Class Icu4jEncodingDetector

  • All Implemented Interfaces:
    Serializable, org.apache.tika.detect.EncodingDetector

    public class Icu4jEncodingDetector
    extends Object
    implements org.apache.tika.detect.EncodingDetector
    See Also:
    Serialized Form
    • Constructor Detail

      • Icu4jEncodingDetector

        public Icu4jEncodingDetector()
    • Method Detail

      • detect

        public Charset detect​(InputStream input,
                              org.apache.tika.metadata.Metadata metadata)
                       throws IOException
        Specified by:
        detect in interface org.apache.tika.detect.EncodingDetector
        Throws:
        IOException
      • isStripMarkup

        public boolean isStripMarkup()
      • setStripMarkup

        @Field
        public void setStripMarkup​(boolean stripMarkup)
        Whether or not to attempt to strip html-ish markup from the stream before sending it to the underlying detector.

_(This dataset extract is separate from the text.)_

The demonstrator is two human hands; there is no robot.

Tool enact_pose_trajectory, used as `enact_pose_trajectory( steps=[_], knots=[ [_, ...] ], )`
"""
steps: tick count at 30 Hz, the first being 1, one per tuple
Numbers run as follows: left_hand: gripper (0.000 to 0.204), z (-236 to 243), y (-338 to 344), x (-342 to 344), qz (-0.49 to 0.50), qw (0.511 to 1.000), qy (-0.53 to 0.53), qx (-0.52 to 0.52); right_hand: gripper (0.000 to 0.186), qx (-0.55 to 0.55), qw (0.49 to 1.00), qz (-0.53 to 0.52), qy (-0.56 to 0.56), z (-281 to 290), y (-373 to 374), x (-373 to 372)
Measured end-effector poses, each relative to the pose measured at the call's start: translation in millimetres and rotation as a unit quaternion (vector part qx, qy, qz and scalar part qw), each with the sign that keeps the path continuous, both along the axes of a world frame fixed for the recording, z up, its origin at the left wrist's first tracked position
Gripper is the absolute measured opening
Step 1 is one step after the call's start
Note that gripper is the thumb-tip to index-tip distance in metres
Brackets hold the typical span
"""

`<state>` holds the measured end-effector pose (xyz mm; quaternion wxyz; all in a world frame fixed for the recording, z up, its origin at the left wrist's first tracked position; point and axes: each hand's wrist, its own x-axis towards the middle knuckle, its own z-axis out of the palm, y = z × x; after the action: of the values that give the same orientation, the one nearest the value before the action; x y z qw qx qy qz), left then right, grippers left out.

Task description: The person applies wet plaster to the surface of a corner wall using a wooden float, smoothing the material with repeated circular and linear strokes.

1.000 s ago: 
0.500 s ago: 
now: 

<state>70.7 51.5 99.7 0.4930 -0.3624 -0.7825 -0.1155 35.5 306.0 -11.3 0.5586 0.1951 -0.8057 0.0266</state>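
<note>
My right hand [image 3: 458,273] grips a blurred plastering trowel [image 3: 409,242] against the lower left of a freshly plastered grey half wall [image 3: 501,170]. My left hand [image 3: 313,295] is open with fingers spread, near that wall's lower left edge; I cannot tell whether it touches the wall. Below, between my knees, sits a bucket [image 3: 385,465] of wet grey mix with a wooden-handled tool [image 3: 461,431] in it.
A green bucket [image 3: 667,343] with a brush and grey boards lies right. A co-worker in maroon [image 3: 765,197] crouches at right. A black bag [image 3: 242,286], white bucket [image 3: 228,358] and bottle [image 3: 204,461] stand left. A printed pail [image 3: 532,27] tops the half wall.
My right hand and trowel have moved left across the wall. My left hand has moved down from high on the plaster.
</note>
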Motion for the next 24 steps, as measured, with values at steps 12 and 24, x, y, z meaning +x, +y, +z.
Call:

        The underlying detector may still apply its own stripping if this is set to false.

        Parameters:
        stripMarkup - whether or not to attempt to strip markup before sending the stream to the underlying detector
      • getMarkLimit

        public int getMarkLimit()
      • setMarkLimit

        @Field
        public void setMarkLimit​(int markLimit)
        How far into the stream to read for charset detection. Default is 12000.
        Parameters:
        markLimit -
      • getMarkLimt

        public int getMarkLimt()
      • setIgnoreCharsets

        @Field
        public void setIgnoreCharsets​(List<String> charsetsToIgnore)
      • getIgnoreCharsets

        public List<String> getIgnoreCharsets()